I now have a definitive answer to the question I receive repeatedly: “When are you having your baby?” The response is, “In four days!” While it could potentially be sooner, I can confidently say it will happen within that timeframe. This knowledge comes from my doctor, who has scheduled my induction for that day. It’s the only bright spot that prevents me from retreating to a secluded cave until my child arrives.
This is my first and likely only experience with pregnancy, and I must admit, I have not enjoyed it. I’ve heard tales of individuals who cherish this time; I even met a woman who genuinely loved being pregnant. However, I cannot comprehend that sentiment. My strong dislike for this experience becomes even more perplexing when I try to rationalize it.
I didn’t suffer from morning sickness or any other significant ailments. The summer weather hasn’t been intolerably hot, and I’m not alone in this journey—my partner, his family, my family, and our friends have all provided unwavering support. My partner, especially, has earned his place as a pillar of patience and kindness. So, the reasons for my disdain are not related to my circumstances.
And yes, I will love my child when he finally arrives. That’s a crucial distinction. Do I enjoy being pregnant? Absolutely not. Do I love my child, and will that love continue after birth? Yes, without a doubt.

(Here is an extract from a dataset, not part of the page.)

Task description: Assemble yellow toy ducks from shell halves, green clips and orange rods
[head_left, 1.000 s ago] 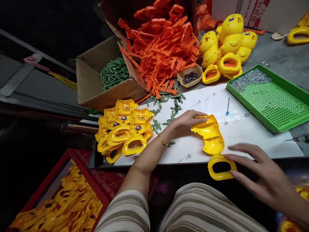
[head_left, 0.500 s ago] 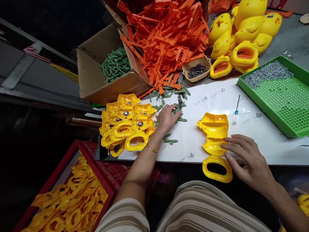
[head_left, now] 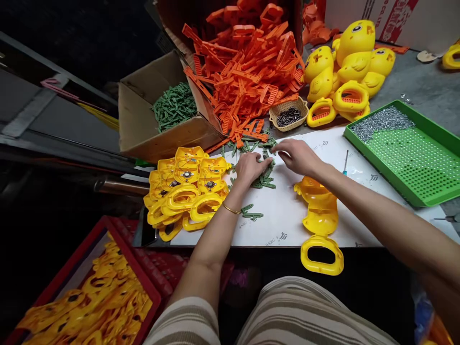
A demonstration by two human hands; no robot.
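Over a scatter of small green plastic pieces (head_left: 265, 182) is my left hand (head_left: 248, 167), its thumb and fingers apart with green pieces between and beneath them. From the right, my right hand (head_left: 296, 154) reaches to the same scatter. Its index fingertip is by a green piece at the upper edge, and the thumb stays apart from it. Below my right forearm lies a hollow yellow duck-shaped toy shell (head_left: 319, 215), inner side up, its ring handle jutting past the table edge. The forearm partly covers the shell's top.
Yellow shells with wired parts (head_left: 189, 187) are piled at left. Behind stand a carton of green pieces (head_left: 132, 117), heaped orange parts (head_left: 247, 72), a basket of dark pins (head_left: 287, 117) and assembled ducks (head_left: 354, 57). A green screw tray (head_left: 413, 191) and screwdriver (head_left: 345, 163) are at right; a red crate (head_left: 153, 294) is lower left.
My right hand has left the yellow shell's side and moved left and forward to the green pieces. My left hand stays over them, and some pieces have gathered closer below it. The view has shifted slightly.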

As my pregnancy progressed, the unsolicited questions, advice, and horror stories became increasingly bothersome. In the last few weeks, they’ve provoked a new, overwhelming reaction that makes even a simple trip to the grocery store feel perilous. Before setting an induction date, the question, “When are you due?” would send me into a mental spiral. It felt like an eternity until my due date, and each day required me to accept that it likely wouldn’t happen today just to get through the morning. So why would a stranger remind me of how far away it still felt?
Instantly, I would become defensive, making it difficult to respond with a simple “August 4th.” Instead, my thoughts would swirl with snarky or rude replies, causing me to blurt out things like, “Who knows?” or “Not soon enough.” Once, in the cereal aisle, I even froze and said nothing, leaving the inquirer awkwardly wondering what had just occurred.
Now, however, I can joyfully proclaim, “On or before July 28th!” and do so with a genuine smile. Yet, this good news is often met with unexpected judgment: “Oh, you’re inducing? That’s not ideal.” Yes, it is, and I genuinely want it.
It appears there’s a stigma surrounding labor induction that I was previously unaware of. Some view it as selfish or indicative of a lack of concern for the baby’s welfare. (Did I mention this decision was made in consultation with my physician, who is trained to make such determinations?) These judgments don’t entirely surprise me, as I’ve learned that many feel compelled to share their opinions on how to navigate pregnancy as if their unsolicited advice is a service to me. What I didn’t expect was the overwhelming disapproval from so many. I mean, do they not see the happiness on my face? Why rain on my parade?
So here I stand, just four days away from meeting my son and concluding my pregnancy journey, which includes the decision to induce. I’ve chosen to limit my outings, opting to stay home and eagerly count down the days. On or before the 28th, this chapter will close, and I am firmly in favor of inducing.
For further insights and support on pregnancy and home insemination, check out this blog post. Additionally, if you’re curious about the tools available for home insemination, this kit is a great option. For anyone navigating the journey of pregnancy, this resource provides essential information.
In summary, the decision to induce labor can be met with misunderstanding and stigma. However, it’s crucial to prioritize your own happiness and health during this significant transition.